You also need to manage their inventory. Spare Parts are the most important resource in the game. You use them to build turrets, fix gates, and set traps. Every character can only hold one set of Spare Parts at a time. If you find a crate of parts on the road, ping it so your bots pick them up. During a tough defense segment, ping the turret placements so your bots spend their parts to build defenses, saving your own stash for emergencies.
Ditch The Sniper Rifles
The gunplay in Toxic Commando is incredibly satisfying, but some weapons are actively detrimental to solo players. You need to leave the sniper rifles and specialized shotguns behind.
Sniper rifles are great for picking off stragglers, but when a horde of fifty zombies crashes through a fence, a bolt-action rifle is useless. You cannot rely on your bots to protect you while you slowly reload. Stick to high-capacity assault rifles and SMGs. You need to be able to spray into a crowd and thin the herd without constantly managing a slow reload animation.
Get A Car Immediately
Some of the maps in this game are massive, and sprinting through the mud is a death sentence. Your very first priority upon loading into a mission should be securing a vehicle.
Vehicles are not just for transportation, they are mobile fortresses.
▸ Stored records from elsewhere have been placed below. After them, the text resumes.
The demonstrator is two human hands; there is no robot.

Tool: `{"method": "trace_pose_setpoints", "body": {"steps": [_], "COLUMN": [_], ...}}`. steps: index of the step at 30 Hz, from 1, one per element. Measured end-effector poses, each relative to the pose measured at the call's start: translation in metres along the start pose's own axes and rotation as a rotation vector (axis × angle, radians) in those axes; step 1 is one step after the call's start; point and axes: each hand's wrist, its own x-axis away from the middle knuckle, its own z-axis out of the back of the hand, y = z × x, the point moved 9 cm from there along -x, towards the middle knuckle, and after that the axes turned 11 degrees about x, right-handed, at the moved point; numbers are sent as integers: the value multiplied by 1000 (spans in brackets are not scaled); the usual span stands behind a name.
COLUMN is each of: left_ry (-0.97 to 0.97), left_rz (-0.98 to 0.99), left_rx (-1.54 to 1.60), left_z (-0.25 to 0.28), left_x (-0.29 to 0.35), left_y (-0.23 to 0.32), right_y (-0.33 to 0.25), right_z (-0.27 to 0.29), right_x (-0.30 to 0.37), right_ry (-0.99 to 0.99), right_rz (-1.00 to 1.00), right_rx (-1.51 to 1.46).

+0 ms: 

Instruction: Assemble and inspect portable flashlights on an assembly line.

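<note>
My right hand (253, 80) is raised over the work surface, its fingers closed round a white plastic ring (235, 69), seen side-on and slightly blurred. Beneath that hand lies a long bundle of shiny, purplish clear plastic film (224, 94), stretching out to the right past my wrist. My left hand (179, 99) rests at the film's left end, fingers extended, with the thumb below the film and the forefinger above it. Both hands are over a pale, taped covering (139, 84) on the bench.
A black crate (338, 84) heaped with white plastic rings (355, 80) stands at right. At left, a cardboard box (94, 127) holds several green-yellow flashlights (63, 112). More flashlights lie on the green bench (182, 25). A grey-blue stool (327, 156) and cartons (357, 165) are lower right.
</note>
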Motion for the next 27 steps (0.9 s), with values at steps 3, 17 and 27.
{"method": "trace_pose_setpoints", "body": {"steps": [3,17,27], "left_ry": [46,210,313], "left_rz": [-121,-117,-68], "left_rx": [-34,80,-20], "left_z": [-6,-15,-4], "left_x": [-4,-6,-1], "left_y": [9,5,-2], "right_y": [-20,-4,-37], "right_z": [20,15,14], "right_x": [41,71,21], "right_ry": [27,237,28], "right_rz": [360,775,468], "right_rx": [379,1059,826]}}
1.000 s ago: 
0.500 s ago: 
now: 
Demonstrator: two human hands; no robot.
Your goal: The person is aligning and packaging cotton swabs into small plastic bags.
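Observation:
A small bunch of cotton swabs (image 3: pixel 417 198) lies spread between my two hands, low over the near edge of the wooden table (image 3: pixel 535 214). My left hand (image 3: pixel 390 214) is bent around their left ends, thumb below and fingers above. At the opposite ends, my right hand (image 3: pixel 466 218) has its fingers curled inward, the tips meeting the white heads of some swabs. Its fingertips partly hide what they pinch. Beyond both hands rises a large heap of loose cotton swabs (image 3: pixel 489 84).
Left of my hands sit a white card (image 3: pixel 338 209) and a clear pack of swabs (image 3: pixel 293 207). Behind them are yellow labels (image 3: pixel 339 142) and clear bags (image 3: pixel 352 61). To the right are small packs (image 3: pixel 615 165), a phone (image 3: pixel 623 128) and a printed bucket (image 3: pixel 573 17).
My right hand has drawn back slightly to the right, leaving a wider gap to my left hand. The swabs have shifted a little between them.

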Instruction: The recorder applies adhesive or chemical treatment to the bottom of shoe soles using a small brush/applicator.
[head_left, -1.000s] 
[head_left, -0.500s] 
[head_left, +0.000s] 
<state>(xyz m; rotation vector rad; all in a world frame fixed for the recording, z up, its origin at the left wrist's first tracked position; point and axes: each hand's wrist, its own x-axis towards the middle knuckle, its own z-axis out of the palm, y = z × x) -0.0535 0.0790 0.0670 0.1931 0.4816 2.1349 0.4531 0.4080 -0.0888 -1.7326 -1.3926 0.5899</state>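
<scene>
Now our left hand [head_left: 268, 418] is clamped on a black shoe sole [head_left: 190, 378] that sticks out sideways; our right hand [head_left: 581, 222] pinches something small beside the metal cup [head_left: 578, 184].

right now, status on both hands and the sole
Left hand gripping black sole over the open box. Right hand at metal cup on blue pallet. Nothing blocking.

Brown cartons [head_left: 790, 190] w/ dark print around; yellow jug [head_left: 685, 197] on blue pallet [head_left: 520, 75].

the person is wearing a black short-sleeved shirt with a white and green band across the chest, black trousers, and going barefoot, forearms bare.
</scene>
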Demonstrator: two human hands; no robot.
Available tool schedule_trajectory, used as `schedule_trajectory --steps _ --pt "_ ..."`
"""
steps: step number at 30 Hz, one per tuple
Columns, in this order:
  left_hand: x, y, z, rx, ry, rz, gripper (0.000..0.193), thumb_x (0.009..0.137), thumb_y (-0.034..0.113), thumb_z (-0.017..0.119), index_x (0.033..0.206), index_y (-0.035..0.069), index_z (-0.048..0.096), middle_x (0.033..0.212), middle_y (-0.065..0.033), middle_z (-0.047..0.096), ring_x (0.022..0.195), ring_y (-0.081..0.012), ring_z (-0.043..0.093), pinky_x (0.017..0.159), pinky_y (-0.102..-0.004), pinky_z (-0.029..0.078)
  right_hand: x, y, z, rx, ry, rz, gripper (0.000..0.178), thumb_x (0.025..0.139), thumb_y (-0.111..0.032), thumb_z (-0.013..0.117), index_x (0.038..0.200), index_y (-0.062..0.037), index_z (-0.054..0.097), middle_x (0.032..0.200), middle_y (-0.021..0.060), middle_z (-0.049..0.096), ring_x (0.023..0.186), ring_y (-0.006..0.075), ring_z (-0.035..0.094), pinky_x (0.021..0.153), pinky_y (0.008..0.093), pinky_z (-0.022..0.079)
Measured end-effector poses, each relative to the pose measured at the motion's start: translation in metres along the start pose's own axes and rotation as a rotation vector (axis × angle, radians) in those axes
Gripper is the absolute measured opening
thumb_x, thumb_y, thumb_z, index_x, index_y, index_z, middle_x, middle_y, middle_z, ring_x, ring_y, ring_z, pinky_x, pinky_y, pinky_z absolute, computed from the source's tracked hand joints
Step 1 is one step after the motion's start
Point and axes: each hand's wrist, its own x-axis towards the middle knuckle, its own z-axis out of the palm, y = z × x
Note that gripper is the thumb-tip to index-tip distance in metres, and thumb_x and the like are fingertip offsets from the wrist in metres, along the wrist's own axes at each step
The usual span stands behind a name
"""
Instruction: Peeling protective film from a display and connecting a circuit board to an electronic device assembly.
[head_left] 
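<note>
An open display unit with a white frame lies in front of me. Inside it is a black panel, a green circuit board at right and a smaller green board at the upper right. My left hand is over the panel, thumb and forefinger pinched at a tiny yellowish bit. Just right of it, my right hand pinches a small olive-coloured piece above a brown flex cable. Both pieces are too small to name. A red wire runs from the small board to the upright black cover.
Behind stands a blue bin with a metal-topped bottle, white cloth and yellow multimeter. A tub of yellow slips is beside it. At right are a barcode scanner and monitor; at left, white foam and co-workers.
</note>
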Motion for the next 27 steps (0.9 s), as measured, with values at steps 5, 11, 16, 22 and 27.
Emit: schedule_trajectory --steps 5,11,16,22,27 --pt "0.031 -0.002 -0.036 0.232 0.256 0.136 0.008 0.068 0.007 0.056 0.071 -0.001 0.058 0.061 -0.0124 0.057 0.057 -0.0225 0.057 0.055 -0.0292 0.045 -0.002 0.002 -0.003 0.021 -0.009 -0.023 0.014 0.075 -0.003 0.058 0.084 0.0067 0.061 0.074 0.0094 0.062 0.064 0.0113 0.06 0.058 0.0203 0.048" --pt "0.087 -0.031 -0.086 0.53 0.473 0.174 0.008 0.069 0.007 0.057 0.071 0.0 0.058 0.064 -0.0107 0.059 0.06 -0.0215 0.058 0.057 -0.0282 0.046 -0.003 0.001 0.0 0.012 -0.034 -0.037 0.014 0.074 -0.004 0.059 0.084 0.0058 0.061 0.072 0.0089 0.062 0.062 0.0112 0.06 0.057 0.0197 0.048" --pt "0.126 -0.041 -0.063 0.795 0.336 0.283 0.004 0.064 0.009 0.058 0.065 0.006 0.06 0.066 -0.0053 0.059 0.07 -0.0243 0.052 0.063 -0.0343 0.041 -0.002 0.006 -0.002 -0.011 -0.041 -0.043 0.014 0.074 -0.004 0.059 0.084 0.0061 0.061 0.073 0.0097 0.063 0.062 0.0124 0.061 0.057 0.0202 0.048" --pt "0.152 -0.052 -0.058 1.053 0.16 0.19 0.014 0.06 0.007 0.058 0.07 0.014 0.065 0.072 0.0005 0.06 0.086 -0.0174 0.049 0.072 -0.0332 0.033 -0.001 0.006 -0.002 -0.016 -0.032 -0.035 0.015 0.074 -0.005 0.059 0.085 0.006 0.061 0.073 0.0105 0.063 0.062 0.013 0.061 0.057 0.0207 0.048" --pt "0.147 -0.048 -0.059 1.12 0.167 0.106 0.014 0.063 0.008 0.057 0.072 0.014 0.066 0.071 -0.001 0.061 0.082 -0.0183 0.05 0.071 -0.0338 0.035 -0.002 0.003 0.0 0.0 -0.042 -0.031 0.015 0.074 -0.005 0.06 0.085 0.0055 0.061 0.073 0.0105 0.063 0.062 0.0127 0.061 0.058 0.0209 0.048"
If a horde ambushes you in an open field, do not try to fight them on foot. Get into the driver's seat. You are completely safe from standard melee attacks while inside the cabin. You can sit there and honk the horn while your AI bots lean out the windows and gun down the horde for you. If you manage to find a truck with a mounted turret, you basically win the mission. Just remember to scavenge for gasoline, or your tank will become a very heavy coffin.